■ AIM OF THE EXERCISE: Can you find the lines of the listing that include "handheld" and copy every one?

* * * * *

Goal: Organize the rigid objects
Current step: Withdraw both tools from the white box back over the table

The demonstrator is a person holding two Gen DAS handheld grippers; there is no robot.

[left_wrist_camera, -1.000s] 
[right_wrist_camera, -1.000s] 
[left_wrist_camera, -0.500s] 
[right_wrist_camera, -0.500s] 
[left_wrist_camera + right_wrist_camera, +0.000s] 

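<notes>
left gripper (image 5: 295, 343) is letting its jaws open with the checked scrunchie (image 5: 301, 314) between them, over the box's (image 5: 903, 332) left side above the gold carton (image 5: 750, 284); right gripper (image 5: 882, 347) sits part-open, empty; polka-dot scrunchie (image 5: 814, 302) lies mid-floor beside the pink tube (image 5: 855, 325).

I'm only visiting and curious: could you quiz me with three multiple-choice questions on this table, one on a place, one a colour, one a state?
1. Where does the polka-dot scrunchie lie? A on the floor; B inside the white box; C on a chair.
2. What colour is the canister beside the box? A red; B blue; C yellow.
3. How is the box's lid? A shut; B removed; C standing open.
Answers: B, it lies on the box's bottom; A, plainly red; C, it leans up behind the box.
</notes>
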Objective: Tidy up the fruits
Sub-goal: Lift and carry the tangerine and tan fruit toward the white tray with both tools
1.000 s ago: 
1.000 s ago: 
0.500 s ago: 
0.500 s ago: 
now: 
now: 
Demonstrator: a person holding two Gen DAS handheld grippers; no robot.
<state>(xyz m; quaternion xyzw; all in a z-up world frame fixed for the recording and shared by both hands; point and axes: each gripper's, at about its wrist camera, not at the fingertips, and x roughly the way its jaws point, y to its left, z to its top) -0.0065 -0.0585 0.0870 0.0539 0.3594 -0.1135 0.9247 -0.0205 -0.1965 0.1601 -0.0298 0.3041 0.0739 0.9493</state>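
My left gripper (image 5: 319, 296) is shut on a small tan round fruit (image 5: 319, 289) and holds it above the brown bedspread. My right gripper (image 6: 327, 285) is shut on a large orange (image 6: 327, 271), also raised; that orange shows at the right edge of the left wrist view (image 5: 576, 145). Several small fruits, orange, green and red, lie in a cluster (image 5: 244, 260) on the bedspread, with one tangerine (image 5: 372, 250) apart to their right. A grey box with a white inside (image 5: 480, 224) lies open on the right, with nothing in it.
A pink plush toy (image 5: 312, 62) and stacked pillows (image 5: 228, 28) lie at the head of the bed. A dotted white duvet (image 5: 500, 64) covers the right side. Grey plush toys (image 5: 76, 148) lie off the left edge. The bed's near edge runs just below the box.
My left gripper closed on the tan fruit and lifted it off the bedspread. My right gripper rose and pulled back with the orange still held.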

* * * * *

■ FINAL ANSWER:
The demonstrator is a person holding two Gen DAS handheld grippers; there is no robot.
Demonstrator: a person holding two Gen DAS handheld grippers; no robot.

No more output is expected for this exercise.